**WHAT IS BEING ASKED:** Would you please transcribe, exactly as written, the lines of the entries below starting at the one that holds "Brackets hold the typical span" and ending at the one that holds "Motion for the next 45", both included?

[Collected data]
+ + + + +
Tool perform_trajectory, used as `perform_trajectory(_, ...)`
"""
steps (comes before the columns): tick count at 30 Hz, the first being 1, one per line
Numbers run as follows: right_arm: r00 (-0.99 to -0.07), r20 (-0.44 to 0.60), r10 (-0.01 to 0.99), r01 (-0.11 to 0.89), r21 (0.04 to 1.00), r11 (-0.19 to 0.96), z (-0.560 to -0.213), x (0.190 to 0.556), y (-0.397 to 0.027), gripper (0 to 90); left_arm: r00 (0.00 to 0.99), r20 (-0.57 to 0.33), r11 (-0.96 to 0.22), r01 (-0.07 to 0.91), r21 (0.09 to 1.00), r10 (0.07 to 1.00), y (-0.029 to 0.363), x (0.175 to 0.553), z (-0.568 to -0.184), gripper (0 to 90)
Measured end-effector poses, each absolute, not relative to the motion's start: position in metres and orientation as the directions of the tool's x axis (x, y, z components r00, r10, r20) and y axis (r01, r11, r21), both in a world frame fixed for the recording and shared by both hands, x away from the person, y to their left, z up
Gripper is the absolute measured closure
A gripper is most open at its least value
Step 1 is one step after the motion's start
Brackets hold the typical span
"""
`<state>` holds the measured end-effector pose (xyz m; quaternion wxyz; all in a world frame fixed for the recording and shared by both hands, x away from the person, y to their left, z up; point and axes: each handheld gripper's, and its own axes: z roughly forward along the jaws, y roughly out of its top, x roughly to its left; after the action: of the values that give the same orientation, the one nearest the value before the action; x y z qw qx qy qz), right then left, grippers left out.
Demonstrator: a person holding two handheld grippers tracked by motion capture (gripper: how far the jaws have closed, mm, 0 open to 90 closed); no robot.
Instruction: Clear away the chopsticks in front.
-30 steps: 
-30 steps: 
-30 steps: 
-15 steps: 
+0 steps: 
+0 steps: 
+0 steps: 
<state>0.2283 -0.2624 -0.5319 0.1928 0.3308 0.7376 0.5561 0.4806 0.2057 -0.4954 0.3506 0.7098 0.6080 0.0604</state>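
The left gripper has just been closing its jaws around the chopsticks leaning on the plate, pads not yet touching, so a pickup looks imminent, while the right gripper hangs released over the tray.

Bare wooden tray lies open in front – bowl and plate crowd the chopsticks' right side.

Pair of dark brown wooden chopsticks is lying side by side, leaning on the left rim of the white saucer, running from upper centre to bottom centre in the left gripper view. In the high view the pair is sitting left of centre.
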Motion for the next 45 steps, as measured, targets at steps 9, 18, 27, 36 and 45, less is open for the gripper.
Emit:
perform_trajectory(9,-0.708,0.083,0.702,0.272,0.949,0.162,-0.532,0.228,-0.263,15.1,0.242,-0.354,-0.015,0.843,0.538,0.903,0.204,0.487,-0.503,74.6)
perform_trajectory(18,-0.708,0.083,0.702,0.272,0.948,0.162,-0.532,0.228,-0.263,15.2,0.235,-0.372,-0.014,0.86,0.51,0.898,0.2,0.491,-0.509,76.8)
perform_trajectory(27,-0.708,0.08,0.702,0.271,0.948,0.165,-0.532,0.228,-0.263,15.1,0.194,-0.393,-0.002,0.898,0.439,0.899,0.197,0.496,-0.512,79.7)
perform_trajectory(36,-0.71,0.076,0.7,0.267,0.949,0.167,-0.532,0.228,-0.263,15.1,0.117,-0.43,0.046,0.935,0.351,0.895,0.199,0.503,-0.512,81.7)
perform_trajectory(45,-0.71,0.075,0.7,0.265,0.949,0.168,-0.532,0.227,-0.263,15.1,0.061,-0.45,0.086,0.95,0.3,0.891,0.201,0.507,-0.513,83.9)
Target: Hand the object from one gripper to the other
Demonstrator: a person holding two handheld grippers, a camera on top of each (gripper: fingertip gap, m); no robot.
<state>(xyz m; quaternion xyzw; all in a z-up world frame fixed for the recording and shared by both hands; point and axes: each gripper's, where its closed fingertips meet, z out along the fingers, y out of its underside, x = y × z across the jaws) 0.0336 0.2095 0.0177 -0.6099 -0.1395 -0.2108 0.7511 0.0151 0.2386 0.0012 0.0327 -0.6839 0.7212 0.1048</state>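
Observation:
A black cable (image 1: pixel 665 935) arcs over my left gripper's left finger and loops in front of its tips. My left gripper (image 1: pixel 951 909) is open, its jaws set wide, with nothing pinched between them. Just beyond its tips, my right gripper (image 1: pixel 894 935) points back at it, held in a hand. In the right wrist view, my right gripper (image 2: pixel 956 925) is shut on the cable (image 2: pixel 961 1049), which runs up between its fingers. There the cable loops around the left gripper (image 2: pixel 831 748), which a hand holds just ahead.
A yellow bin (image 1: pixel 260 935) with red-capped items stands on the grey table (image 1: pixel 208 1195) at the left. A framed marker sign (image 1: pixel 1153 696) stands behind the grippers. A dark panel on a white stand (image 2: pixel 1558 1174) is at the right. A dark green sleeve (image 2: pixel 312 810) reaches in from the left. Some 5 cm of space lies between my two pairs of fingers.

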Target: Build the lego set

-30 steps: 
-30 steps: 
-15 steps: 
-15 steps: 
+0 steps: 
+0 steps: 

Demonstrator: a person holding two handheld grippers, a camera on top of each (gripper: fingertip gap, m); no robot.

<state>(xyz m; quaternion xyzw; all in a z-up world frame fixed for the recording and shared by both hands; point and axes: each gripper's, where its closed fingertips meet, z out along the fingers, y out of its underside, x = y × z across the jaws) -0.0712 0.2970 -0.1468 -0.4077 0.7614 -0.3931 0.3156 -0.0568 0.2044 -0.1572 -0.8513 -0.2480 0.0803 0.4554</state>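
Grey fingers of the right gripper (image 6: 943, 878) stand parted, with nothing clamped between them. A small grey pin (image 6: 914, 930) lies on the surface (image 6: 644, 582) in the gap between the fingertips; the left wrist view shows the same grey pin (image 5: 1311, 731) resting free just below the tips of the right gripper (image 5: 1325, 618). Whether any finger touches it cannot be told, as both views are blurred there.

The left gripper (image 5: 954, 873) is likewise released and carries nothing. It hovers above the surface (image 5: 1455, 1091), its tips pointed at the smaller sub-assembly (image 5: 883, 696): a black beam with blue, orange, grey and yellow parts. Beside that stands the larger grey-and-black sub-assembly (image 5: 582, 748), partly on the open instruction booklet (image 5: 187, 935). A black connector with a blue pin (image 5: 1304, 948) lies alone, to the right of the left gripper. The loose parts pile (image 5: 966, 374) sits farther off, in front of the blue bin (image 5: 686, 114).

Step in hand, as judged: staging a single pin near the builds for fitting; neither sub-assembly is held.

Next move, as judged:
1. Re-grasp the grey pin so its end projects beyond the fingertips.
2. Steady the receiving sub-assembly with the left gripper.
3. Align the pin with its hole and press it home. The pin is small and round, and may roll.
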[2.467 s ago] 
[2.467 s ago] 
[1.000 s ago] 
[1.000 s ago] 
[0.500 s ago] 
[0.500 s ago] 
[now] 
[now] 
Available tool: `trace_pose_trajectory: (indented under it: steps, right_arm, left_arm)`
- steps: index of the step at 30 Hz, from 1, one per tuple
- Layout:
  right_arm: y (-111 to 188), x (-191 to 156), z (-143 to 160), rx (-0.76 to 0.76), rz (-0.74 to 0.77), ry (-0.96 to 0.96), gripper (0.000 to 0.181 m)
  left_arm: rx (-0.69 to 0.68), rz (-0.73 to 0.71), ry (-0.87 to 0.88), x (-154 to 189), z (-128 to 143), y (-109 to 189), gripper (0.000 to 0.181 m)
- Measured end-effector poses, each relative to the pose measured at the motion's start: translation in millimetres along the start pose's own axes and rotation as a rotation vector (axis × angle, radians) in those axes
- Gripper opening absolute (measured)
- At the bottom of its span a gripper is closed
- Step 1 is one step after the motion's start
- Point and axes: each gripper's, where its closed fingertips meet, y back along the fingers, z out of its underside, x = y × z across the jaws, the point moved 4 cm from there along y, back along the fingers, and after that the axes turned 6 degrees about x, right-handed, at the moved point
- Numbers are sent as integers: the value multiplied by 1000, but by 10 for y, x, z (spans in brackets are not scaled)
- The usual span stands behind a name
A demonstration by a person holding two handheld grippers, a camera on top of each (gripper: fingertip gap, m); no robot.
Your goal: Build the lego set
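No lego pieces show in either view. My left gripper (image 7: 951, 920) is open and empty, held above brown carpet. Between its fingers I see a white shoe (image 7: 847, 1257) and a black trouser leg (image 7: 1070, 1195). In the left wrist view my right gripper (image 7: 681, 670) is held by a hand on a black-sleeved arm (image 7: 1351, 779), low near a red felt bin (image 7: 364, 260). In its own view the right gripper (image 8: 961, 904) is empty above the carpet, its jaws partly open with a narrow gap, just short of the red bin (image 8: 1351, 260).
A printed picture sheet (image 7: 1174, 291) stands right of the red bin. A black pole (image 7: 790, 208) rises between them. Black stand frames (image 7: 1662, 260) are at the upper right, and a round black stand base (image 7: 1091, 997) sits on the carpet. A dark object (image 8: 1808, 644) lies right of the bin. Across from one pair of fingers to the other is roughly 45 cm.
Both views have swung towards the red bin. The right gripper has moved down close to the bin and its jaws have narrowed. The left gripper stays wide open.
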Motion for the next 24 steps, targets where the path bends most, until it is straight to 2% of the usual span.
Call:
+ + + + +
**FINISHED EXERCISE:**
Brackets hold the typical span
"""
`<state>` holds the measured end-effector pose (xyz m; quaternion wxyz; all in a world frame fixed for the recording and shared by both hands, x away from the person, y to their left, z up; point and axes: each handheld gripper's, and its own axes: z roughly forward along the jaws, y roughly out of its top, x roughly to its left; after the action: of the values that give the same orientation, the one nearest the value before the action; x y z qw qx qy qz), right then left, grippers left out.
Demonstrator: a person holding two handheld grippers tracked by motion capture (gripper: how far the jaws have closed, mm, 0 open to 90 closed); no robot.
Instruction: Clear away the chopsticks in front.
-30 steps: 
-30 steps: 
-30 steps: 
-15 steps: 
+0 steps: 
+0 steps: 
+0 steps: 
<state>0.2283 -0.2624 -0.5319 0.1928 0.3308 0.7376 0.5561 0.4806 0.2057 -0.4954 0.3506 0.7098 0.6080 0.0604</state>
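The left gripper has just been closing its jaws around the chopsticks leaning on the plate, pads not yet touching, so a pickup looks imminent, while the right gripper hangs released over the tray.

Bare wooden tray lies open in front – bowl and plate crowd the chopsticks' right side.

Pair of dark brown wooden chopsticks is lying side by side, leaning on the left rim of the white saucer, running from upper centre to bottom centre in the left gripper view. In the high view the pair is sitting left of centre.
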Motion for the next 45 steps, as measured, targets at steps 9, 18, 27, 36 and 45, less is open for the gripper.

No other output is expected for this exercise.